Copy the data exactly. Leave nothing out.
◆ ◆ ◆ ◆
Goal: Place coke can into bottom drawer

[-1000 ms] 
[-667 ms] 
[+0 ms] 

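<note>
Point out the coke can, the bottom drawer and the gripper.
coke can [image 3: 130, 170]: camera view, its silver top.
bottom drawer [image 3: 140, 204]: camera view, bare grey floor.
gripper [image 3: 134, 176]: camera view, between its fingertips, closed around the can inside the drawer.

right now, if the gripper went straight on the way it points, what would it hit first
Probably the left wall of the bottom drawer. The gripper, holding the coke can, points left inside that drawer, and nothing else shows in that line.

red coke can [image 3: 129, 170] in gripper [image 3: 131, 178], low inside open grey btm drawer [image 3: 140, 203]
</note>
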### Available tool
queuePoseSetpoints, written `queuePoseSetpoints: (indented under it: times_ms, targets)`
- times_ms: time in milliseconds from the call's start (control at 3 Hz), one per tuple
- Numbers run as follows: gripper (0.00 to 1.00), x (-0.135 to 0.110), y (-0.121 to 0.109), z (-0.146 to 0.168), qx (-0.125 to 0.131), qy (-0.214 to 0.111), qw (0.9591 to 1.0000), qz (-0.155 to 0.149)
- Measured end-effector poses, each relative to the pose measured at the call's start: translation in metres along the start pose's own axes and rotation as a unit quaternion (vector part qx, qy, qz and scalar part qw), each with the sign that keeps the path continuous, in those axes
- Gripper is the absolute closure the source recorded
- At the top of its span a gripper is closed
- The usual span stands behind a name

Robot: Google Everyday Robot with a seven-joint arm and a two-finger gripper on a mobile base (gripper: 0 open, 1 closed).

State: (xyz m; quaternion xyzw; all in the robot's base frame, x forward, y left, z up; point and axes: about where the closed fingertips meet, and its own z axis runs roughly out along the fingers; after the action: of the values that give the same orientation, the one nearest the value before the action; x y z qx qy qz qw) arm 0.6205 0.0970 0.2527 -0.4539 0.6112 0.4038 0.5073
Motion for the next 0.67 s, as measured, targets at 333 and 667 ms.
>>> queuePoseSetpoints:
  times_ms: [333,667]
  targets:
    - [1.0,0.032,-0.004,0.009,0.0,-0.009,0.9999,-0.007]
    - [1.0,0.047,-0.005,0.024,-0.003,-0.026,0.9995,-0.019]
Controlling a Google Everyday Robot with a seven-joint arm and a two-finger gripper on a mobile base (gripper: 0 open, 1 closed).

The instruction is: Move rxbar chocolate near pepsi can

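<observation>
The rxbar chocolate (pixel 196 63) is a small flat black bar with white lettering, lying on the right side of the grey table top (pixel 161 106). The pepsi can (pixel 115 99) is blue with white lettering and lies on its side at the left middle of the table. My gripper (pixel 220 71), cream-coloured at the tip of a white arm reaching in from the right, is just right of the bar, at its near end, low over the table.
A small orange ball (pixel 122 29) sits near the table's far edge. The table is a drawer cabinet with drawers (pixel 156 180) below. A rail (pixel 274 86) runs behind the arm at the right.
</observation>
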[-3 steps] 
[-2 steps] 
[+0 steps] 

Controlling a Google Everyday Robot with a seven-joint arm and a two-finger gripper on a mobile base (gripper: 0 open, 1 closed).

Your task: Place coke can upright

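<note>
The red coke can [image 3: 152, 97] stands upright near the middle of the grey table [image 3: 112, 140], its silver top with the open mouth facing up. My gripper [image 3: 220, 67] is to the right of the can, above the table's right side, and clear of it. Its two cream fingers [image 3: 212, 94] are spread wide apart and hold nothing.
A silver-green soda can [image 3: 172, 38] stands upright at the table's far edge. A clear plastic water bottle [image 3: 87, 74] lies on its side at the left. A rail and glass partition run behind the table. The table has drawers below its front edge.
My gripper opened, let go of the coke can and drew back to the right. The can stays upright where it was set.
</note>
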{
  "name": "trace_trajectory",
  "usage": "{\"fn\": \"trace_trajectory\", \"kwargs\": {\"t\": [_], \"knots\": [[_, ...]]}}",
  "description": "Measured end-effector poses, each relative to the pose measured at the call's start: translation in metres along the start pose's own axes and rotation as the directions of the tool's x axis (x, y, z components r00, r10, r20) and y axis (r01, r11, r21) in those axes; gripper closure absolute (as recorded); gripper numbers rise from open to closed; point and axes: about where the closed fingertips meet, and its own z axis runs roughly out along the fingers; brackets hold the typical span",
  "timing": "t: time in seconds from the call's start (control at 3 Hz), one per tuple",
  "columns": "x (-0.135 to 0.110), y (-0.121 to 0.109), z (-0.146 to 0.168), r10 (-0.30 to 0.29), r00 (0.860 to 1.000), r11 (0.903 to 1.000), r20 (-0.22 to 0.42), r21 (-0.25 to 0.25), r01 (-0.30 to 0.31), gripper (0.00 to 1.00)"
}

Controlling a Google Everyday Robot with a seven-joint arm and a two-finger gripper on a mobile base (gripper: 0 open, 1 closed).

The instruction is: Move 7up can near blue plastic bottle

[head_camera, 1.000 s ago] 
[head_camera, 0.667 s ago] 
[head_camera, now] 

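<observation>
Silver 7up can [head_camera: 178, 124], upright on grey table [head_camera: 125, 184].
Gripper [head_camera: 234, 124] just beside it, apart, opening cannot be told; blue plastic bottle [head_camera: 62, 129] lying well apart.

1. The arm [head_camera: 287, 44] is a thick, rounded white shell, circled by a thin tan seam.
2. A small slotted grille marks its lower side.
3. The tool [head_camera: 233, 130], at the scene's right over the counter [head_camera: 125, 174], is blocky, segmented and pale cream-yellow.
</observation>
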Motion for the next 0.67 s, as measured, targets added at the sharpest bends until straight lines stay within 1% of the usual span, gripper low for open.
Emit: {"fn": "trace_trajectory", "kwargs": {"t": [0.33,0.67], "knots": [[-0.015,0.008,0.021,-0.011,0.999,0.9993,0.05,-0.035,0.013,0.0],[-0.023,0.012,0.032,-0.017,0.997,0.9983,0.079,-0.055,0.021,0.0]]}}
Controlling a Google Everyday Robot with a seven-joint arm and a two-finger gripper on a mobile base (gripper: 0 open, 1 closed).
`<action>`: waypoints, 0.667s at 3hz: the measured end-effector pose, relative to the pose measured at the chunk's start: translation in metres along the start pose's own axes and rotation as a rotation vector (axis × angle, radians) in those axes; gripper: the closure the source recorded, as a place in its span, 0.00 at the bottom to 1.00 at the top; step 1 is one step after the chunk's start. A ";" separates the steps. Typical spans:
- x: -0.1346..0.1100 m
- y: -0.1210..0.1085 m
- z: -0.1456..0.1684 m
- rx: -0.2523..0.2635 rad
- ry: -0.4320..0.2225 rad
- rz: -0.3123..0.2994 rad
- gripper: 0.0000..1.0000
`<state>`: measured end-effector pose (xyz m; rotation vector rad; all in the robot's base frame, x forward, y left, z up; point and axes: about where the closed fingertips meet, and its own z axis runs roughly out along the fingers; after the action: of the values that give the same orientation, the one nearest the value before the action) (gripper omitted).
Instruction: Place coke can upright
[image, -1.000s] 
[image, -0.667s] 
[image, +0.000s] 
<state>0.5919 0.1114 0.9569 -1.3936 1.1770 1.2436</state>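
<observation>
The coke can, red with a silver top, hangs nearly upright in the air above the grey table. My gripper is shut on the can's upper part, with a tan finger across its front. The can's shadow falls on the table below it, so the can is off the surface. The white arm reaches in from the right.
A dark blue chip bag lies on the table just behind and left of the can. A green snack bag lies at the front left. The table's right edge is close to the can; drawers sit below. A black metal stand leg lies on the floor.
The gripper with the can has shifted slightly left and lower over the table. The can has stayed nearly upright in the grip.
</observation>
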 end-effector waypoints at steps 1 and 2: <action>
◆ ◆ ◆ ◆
§ **Output below**
Goal: Place coke can into bottom drawer

[-1000 ms] 
[-667 ms] 
[+0 ms] 

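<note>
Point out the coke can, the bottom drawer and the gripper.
coke can [image 3: 130, 170]: camera view, its silver top.
bottom drawer [image 3: 140, 204]: camera view, bare grey floor.
gripper [image 3: 134, 176]: camera view, between its fingertips, closed around the can inside the drawer.

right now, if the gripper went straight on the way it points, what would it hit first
Probably the left wall of the bottom drawer. The gripper, holding the coke can, points left inside that drawer, and nothing else shows in that line.

red coke can [image 3: 129, 170] in gripper [image 3: 131, 178], low inside open grey btm drawer [image 3: 140, 203]
</note>
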### Available tool
queuePoseSetpoints, written `queuePoseSetpoints: (indented under it: times_ms, targets)`
- times_ms: time in milliseconds from the call's start (control at 3 Hz), one per tuple
- Numbers run as follows: gripper (0.00 to 1.00), x (-0.135 to 0.110), y (-0.121 to 0.109), z (-0.146 to 0.168), qx (-0.125 to 0.131), qy (-0.214 to 0.111), qw (0.9591 to 1.0000), qz (-0.155 to 0.149)
- Measured end-effector poses, each relative to the pose measured at the call's start: translation in metres along the start pose's own axes and rotation as a unit quaternion (vector part qx, qy, qz and scalar part qw), each with the sign that keeps the path continuous, in those axes
- Gripper is the absolute closure the source recorded
- At the top of its span a gripper is closed
- The usual span stands behind a name

Robot: Google Everyday Robot with a seven-joint arm and a two-finger gripper on a mobile base (gripper: 0 open, 1 closed).

State: (xyz m; quaternion xyzw; all in the robot's base frame, x forward, y left, z up; point and axes: about where the closed fingertips meet, and its own z axis runs roughly out along the fingers; after the action: of the values that give the same orientation, the one nearest the value before the action; x y z qx qy qz qw) arm 0.6205 0.0970 0.2527 -0.4539 0.6112 0.4038 0.5073
Motion for the next 0.67 s, as measured, targets at 333 and 667 ms.
>>> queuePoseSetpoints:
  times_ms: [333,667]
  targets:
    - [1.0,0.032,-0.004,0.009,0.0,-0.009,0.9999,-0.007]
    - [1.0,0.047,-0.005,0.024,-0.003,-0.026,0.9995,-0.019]
Controlling a Google Everyday Robot with a seven-joint arm and a two-finger gripper on a mobile base (gripper: 0 open, 1 closed).

The instruction is: Move rxbar chocolate near pepsi can

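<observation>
The rxbar chocolate (pixel 196 63) is a small flat black bar with white lettering, lying on the right side of the grey table top (pixel 161 106). The pepsi can (pixel 115 99) is blue with white lettering and lies on its side at the left middle of the table. My gripper (pixel 220 71), cream-coloured at the tip of a white arm reaching in from the right, is just right of the bar, at its near end, low over the table.
A small orange ball (pixel 122 29) sits near the table's far edge. The table is a drawer cabinet with drawers (pixel 156 180) below. A rail (pixel 274 86) runs behind the arm at the right.
</observation>
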[-3 steps] 
[-2 steps] 
[+0 steps] 

Controlling a Google Everyday Robot with a seven-joint arm and a two-finger gripper on a mobile base (gripper: 0 open, 1 closed).

Your task: Place coke can upright

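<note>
The red coke can [image 3: 152, 97] stands upright near the middle of the grey table [image 3: 112, 140], its silver top with the open mouth facing up. My gripper [image 3: 220, 67] is to the right of the can, above the table's right side, and clear of it. Its two cream fingers [image 3: 212, 94] are spread wide apart and hold nothing.
A silver-green soda can [image 3: 172, 38] stands upright at the table's far edge. A clear plastic water bottle [image 3: 87, 74] lies on its side at the left. A rail and glass partition run behind the table. The table has drawers below its front edge.
My gripper opened, let go of the coke can and drew back to the right. The can stays upright where it was set.
</note>
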{
  "name": "trace_trajectory",
  "usage": "{\"fn\": \"trace_trajectory\", \"kwargs\": {\"t\": [_], \"knots\": [[_, ...]]}}",
  "description": "Measured end-effector poses, each relative to the pose measured at the call's start: translation in metres along the start pose's own axes and rotation as the directions of the tool's x axis (x, y, z components r00, r10, r20) and y axis (r01, r11, r21) in those axes; gripper closure absolute (as recorded); gripper numbers rise from open to closed; point and axes: about where the closed fingertips meet, and its own z axis runs roughly out along the fingers; brackets hold the typical span",
  "timing": "t: time in seconds from the call's start (control at 3 Hz), one per tuple",
  "columns": "x (-0.135 to 0.110), y (-0.121 to 0.109), z (-0.146 to 0.168), r10 (-0.30 to 0.29), r00 (0.860 to 1.000), r11 (0.903 to 1.000), r20 (-0.22 to 0.42), r21 (-0.25 to 0.25), r01 (-0.30 to 0.31), gripper (0.00 to 1.00)"
}

Controlling a Google Everyday Robot with a seven-joint arm and a two-finger gripper on a mobile base (gripper: 0 open, 1 closed).

The instruction is: Move 7up can near blue plastic bottle

[head_camera, 1.000 s ago] 
[head_camera, 0.667 s ago] 
[head_camera, now] 

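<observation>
Silver 7up can [head_camera: 178, 124], upright on grey table [head_camera: 125, 184].
Gripper [head_camera: 234, 124] just beside it, apart, opening cannot be told; blue plastic bottle [head_camera: 62, 129] lying well apart.

1. The arm [head_camera: 287, 44] is a thick, rounded white shell, circled by a thin tan seam.
2. A small slotted grille marks its lower side.
3. The tool [head_camera: 233, 130], at the scene's right over the counter [head_camera: 125, 174], is blocky, segmented and pale cream-yellow.
</observation>
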Motion for the next 0.67 s, as measured, targets added at the sharpest bends until straight lines stay within 1% of the usual span, gripper low for open.
Emit: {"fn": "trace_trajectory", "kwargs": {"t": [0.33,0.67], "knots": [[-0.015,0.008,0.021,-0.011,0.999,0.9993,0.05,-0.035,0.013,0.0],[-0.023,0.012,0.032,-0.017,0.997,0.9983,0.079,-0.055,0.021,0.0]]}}
Controlling a Google Everyday Robot with a seven-joint arm and a two-finger gripper on a mobile base (gripper: 0 open, 1 closed).
`<action>`: waypoints, 0.667s at 3hz: the measured end-effector pose, relative to the pose measured at the chunk's start: translation in metres along the start pose's own axes and rotation as a rotation vector (axis × angle, radians) in those axes; gripper: the closure the source recorded, as a place in its span, 0.00 at the bottom to 1.00 at the top; step 1 is one step after the chunk's start. A ";" separates the steps. Typical spans:
- x: -0.1346..0.1100 m
- y: -0.1210..0.1085 m
- z: -0.1456..0.1684 m
- rx: -0.2523..0.2635 rad
- ry: -0.4320..0.2225 rad
- rz: -0.3123..0.2994 rad
- gripper: 0.0000..1.0000
`<state>`: measured end-effector pose (xyz m; rotation vector rad; all in the robot's base frame, x forward, y left, z up; point and axes: about where the closed fingertips meet, and its own z axis runs roughly out along the fingers; after the action: of the values that give the same orientation, the one nearest the value before the action) (gripper omitted).
Instruction: Place coke can upright
[image, -1.000s] 
[image, -0.667s] 
[image, +0.000s] 
<state>0.5919 0.1114 0.9569 -1.3936 1.1770 1.2436</state>
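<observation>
The coke can, red with a silver top, hangs nearly upright in the air above the grey table. My gripper is shut on the can's upper part, with a tan finger across its front. The can's shadow falls on the table below it, so the can is off the surface. The white arm reaches in from the right.
A dark blue chip bag lies on the table just behind and left of the can. A green snack bag lies at the front left. The table's right edge is close to the can; drawers sit below. A black metal stand leg lies on the floor.
The gripper with the can has shifted slightly left and lower over the table. The can has stayed nearly upright in the grip.
</observation>
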 end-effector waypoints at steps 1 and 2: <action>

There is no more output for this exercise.